**PROMPT:** Repeat exactly the lines from the first line of the records through the line containing "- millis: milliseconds", and nothing more.

##########

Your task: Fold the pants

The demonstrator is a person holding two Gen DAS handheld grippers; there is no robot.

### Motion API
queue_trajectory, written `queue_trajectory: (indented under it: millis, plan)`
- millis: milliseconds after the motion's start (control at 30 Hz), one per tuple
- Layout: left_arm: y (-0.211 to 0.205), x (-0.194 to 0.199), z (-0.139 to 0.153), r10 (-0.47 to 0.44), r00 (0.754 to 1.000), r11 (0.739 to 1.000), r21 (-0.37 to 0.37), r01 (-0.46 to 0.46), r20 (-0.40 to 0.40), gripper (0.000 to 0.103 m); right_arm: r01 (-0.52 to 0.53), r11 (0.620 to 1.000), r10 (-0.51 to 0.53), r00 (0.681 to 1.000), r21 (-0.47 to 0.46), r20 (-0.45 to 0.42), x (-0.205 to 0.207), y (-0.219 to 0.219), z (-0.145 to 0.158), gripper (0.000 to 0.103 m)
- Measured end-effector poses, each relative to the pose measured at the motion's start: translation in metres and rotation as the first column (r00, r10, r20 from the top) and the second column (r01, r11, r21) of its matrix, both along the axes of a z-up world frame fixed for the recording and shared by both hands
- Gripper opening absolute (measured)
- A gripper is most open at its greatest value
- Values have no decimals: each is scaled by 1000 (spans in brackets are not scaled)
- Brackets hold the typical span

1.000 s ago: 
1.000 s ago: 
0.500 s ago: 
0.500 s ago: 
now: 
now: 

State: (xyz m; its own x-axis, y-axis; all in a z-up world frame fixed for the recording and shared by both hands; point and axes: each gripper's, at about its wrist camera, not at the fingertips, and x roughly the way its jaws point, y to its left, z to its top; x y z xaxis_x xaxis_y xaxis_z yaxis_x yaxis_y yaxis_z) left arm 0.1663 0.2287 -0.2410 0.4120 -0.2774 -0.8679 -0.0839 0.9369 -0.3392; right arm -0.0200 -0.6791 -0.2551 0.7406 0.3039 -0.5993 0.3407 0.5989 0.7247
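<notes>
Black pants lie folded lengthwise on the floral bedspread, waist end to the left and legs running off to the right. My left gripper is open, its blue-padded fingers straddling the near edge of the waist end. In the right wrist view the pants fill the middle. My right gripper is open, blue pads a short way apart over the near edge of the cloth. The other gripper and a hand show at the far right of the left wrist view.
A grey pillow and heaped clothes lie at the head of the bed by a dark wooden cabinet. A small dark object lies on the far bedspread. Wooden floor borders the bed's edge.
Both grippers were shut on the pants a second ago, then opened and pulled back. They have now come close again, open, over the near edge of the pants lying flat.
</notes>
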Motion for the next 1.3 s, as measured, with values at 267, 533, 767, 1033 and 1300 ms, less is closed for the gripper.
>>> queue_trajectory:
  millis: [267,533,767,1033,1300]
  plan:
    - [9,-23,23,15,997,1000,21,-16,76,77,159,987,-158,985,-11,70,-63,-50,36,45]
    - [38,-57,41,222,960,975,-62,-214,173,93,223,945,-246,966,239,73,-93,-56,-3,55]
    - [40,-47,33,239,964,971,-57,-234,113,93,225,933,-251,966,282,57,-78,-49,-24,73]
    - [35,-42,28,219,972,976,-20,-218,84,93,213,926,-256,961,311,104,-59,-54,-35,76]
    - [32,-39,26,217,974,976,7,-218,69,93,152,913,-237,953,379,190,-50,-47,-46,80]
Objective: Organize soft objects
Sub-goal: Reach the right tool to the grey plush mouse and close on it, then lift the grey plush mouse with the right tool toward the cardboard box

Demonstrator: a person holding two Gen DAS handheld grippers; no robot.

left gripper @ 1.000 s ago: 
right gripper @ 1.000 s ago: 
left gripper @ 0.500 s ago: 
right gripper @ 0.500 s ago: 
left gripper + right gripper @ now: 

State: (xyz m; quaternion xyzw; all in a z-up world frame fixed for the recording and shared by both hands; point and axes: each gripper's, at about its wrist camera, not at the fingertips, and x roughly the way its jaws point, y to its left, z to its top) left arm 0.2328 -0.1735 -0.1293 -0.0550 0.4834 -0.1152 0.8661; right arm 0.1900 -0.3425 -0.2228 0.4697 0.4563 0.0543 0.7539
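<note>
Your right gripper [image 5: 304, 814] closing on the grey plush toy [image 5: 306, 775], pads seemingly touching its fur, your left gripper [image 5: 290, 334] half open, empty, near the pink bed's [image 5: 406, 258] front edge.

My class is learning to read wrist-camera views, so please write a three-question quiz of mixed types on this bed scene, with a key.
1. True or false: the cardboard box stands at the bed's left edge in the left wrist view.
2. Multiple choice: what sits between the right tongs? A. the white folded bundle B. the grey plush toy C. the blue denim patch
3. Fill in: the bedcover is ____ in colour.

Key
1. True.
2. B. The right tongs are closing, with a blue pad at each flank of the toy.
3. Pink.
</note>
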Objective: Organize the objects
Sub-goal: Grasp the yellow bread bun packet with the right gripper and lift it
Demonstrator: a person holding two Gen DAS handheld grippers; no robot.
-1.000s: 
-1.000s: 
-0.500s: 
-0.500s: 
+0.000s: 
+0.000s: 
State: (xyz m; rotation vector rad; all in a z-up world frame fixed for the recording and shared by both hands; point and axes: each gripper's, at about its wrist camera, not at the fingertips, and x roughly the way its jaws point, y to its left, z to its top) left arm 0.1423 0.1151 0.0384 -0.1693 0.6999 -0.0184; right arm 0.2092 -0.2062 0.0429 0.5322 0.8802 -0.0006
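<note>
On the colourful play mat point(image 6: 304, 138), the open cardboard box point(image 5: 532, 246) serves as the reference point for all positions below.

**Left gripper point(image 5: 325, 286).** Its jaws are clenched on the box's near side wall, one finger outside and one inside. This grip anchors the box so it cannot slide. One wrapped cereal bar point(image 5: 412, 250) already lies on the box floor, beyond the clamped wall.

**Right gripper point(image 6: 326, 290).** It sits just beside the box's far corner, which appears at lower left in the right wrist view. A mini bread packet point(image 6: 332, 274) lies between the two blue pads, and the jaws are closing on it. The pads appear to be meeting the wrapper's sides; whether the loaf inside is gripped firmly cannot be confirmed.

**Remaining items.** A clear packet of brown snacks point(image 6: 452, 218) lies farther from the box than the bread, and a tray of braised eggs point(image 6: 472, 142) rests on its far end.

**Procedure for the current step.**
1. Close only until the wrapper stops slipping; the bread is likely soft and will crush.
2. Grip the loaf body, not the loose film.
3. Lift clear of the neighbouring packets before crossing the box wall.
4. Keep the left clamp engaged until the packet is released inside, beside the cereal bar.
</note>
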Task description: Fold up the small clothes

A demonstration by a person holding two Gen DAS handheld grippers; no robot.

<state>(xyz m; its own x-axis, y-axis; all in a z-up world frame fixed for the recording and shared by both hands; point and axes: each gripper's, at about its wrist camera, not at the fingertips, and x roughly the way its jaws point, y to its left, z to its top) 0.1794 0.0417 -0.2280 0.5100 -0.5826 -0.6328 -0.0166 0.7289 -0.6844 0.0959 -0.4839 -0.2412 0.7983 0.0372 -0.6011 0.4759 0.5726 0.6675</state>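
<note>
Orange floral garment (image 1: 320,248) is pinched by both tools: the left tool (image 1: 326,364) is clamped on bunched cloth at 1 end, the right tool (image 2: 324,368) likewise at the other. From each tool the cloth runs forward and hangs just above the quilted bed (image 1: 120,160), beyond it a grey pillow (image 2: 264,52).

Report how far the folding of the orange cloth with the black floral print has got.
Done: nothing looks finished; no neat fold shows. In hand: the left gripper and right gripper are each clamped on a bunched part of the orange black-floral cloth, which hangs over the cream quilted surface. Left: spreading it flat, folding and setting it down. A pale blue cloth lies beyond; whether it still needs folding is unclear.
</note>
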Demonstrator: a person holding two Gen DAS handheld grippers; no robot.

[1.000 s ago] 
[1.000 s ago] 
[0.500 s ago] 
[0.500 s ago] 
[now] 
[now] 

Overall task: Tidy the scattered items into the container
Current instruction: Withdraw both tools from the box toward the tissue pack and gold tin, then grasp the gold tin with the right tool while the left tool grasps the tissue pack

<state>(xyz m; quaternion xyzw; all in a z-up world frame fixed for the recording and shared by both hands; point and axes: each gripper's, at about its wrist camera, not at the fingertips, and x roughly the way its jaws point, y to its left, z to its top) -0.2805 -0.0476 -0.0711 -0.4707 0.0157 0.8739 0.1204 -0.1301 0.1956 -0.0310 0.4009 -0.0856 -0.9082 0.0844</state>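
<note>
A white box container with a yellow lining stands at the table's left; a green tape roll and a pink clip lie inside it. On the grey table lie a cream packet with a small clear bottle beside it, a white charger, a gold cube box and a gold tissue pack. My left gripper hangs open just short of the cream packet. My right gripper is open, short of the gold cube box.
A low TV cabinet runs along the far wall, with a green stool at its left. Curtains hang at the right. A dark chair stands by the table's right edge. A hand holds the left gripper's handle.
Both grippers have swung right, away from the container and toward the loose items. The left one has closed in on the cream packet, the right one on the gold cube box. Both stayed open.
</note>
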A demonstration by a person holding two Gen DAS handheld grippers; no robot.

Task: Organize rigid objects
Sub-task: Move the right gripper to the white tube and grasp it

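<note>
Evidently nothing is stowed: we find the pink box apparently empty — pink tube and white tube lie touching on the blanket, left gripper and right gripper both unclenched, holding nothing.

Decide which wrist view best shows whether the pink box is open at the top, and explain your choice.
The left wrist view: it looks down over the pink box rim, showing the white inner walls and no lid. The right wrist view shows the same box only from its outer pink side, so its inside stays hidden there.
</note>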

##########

**RESPONSE:**
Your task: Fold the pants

The demonstrator is a person holding two Gen DAS handheld grippers; there is no robot.

### Motion API
queue_trajectory, written `queue_trajectory: (indented under it: millis, plan)`
- millis: milliseconds after the motion's start (control at 30 Hz), one per tuple

The answer has nothing more to it.